In particularly hot or challenging environments, Enventure can enhance the connections’ mechanical properties by placing hanger joints around them. He says that’s rarely necessary but is effective when needed.
Modern expandable liners and patches have an excellent track record, Villarreal assures. “Because they have no connections, casing patches are particularly reliable as long as they are placed in the right spot,” he says. “Improper placement can occur if the casing tally is off or if we discover after deployment that leaks extend below the patch’s intended location.
“To minimize the risk of improper placement, we recommend setting a bridge plug 15 feet below the bottom of the patch. When the operator does that, we never have issues,” he says. “When it’s not possible, we usually suggest a larger patch.”
According to Villarreal, one of the most exciting applications for expandable liners is refracturing. “Expandables excel in refracturing applications because they have great pressure integrity and preserve much of the well’s inner diameter,” he explains. “Compared with a four-inch cemented scab liner, the traditional alternative, an expandable offers three-quarters of an inch more inner diameter, which equates to a 50% increase in flow area.
“That extra space allows operators to pump the hydraulic fracturing fluid at a higher rate and employ extreme limited entry perforating,” Villarreal says. “In addition to increasing the refrac’s effectiveness, this can save money by enabling longer stages.
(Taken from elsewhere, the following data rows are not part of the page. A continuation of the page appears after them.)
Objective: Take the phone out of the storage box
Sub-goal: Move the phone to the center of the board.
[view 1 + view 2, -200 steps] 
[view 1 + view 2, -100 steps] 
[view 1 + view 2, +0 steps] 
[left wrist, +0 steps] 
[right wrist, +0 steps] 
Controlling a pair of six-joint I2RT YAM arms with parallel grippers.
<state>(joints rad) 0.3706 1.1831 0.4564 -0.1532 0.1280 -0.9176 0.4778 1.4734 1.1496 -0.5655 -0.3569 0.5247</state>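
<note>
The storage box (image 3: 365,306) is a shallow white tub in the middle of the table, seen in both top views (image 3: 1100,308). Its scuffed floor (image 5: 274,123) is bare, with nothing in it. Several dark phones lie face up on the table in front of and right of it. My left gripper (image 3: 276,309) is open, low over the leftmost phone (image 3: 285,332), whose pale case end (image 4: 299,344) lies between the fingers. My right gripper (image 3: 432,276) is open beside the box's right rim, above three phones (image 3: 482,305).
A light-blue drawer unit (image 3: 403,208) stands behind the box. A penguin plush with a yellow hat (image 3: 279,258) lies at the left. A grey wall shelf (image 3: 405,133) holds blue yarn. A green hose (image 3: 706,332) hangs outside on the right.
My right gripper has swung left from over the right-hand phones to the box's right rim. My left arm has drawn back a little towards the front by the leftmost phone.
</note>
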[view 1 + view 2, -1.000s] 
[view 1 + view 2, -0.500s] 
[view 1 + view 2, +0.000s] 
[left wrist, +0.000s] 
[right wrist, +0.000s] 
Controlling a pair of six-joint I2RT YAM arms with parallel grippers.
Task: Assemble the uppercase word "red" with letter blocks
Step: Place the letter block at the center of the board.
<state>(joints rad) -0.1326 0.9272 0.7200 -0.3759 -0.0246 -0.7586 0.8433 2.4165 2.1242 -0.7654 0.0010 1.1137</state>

The savings easily exceed the extra cost associated with using an expandable liner rather than a conventional scab liner.”
When oil and gas prices are high, as they are now, Villarreal acknowledges that most operators prefer to drill new wells rather than refrac because new wells’ performance is easier to predict. “We are working with a hydraulic fracturing consultant to quantify how much oil is left behind in various fields using public data,” he reveals. “These analyses provide information operators find valuable, while taking some risk out of refracturing.”